20 yıllık iktidar sonrası yolları, binaları, eğitimde ve sağlıkta sayısal artışları anlatmanın da, döne dolaşa halen “Emperyalistlerin ülkemiz üzerindeki hesapları hiç eksik olmadı. Bu kirli hesaplarda kullanılan maşalar da hiç eksik olmadı” diyerek yine bir “dış güç” edebiyatı yapmanın kendi seçmen kitlesini oyalamak dışında ikinci yüzyıl vizyonunda bir karşılığı olmadı! Tek başına 20 yıl iktidar olacaksın, devletin bütün olanakları ve kurumları elinde olacak sen yine de “vesayet” diyeceksin, “elitler” diyeceksin, Anayasa değiştirmemenin nedeni de muhalefete fatura edeceksin!
Böyle bir gerekçe 20 yıllık iktidar süresinin sorumluğunu ne “oligarşik bürokrasi” ne de “elitler” söylemi ortadan kaldırmaz!
Erdoğan tarihi esas olarak kendisiyle başlattığı ve 2002’de başlayan sürece “ülkemizin asırlık kayıplarını 20 yılda telafi edecek çalışmalar gerçekleştirdiğimiz büyük devrim” dediği için daha önce de kerelerce yaptığı gibi bu toplantıda da özel olarak Menderes ve Özal vurgusu yapması da, arkasından “klasik dörtlüyü” Demirel, Ecevit, Erbakan ve Türkeş vurgulaması da laf düzeyinde bir sahiplenmenin ötesine geçemedi! Tıpkı Atatürk için hem “İstiklal Harbimizin Başkomutanı, Cumhuriyetimizin kurucusu” vurgusu yaptıktan hemen sonra, üstelik Atatürk’ün isteğiyle müzeye dönüştürülen Ayasofya için “Ayasofya’yı Fatih’in emanetine uygun şekilde yeniden Cami olarak hizmete açmış olmamız bile, küresel vesayete karşı gerçekleştirilmiş bir büyük meydan okumadır ” demesi gibi…

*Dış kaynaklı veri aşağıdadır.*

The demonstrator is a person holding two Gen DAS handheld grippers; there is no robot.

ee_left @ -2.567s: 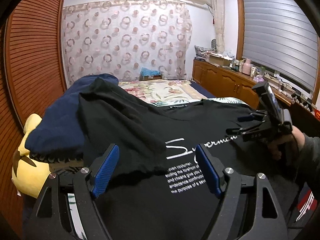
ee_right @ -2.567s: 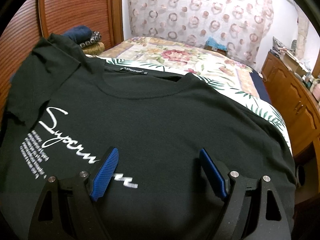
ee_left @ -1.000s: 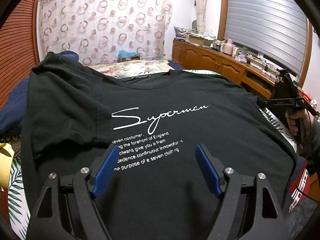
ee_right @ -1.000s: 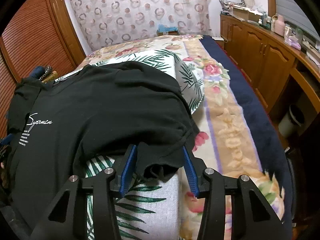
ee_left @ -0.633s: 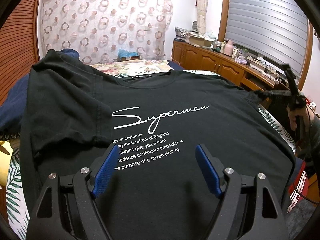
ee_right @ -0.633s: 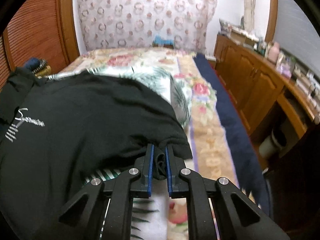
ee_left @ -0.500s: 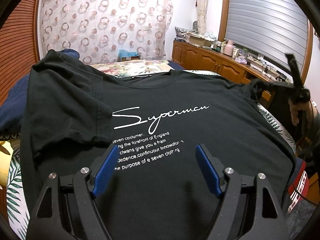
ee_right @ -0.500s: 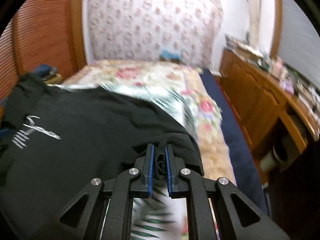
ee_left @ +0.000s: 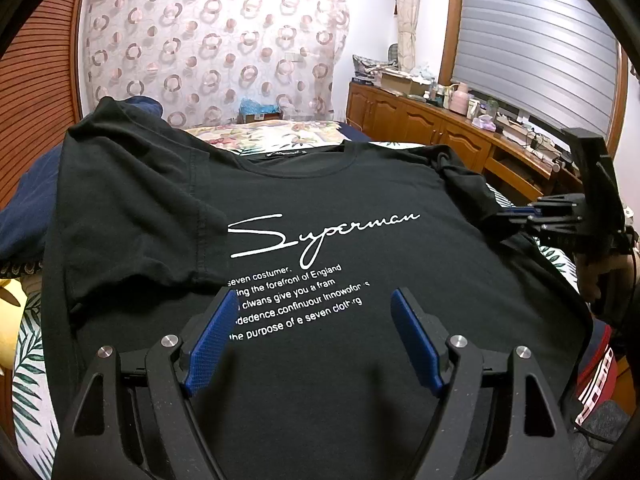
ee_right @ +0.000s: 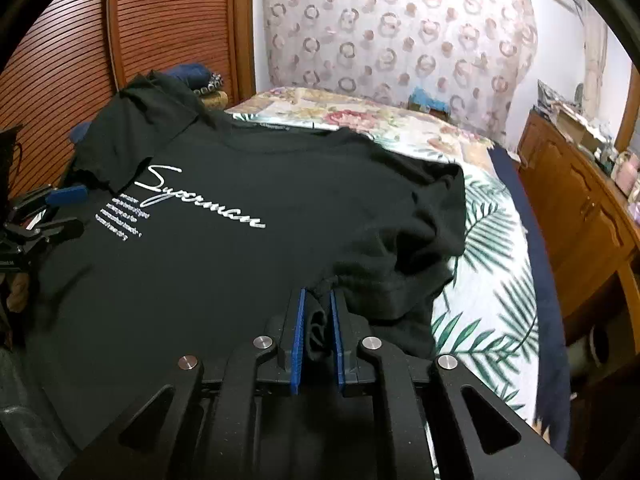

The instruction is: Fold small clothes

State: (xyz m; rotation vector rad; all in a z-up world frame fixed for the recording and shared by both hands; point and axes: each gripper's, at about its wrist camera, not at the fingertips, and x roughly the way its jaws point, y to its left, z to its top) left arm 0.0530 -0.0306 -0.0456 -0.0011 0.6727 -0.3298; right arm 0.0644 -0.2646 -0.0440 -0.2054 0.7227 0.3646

Erdoğan’ın aslında artık ezberlenen bir sitili var, konuşmasının bir çok yerinde bunu bir kez daha görmek mümkün oldu. Erdoğan başarısızlığı bile başarı olarak sunma yeteneğine sahip! Ekonomi için de aynısı yaptı; Ülkede yoksulluk ciddi boyutlara varmışken, Türkiye enflasyonda “şampiyonlar liginde” yer alırken, o dünkü konuşmasında “refahı tabana yaymak suretiyle ülkemizi tüm fertleriyle birlikte zenginleştirdik. Üretimi yaygınlaştırarak, sanayiden tarıma her alanda istihdama, işe, aşa erişimi kolaylaştırdık, standart hayat seviyesini büyüttük” dedi. Yetmedi, “takip eden değil, takip edilen bir ülke haline geldik” dedi. Sanki su, elektrik, doğal gaz ve telefon faturasını ödeyemediği için icralık olan 5 milyon aile başka bir ülkede yaşıyor… Sanki, daha önce “Dünyanın 10 büyük ekonomisi arasına gireceğiz, kişi başı gelir 25 bin dolara yükselecek, GSMH 2 trilyon dolar olacak, ihracat 500 milyar dolara çıkacak” diyen kendisi değilmiş gibi bu kez tarih vermese de yeniden telaffuz edebiliyor…
Aynı şey kutuplaştırıcı kimlik siyaseti için de geçerli!
Kimlik siyasetinin en alasını yapacaksın, nefret suçlarını cezasız bırakacaksın, daha yeni meclise sunduğun torba yasada bile Cemevlerinin ibadethane olduğunu reddederek aslında eşit yurttaşlığı reddedeceksin, Hrant Dink Vakfının yayınladığı “Medyada Nefret Suçları Raporu”nu görmezden geleceksin, sonra da “Türkiye Yüzyılı” için “inancından dolayı dışlanan Müslümanın, dilinden dolayı ayrımcılığa uğrayan Kürdün, meşrebinden ötürü baskı gören Alevinin, haksızlığa maruz kalan bu toprakların evladı Hristiyan ve Yahudinin, kısaca bu ülkede vesayetin gadrine uğrayan kim varsa herkesin yanında olduk, mücadelesine destek verdik, kayıplarını telafi ettik” diyeceksin!
Dünkü toplantı genel geçer doğruların bir iktidarın yapması zorunlu “icraatların” önüne ya da arkasına sıralanarak söylenmesi sonucu değiştirmez. Bu karne ile Erdoğan 21. Yüzyıl’da geçer not almaz!
Abdülhamit’i bilemem ama Erdoğan’ı da (kendi benzetmeleriyle) asla “Alparslan, Fatih ya da Gazi Mustafa Kemal” yapmaz!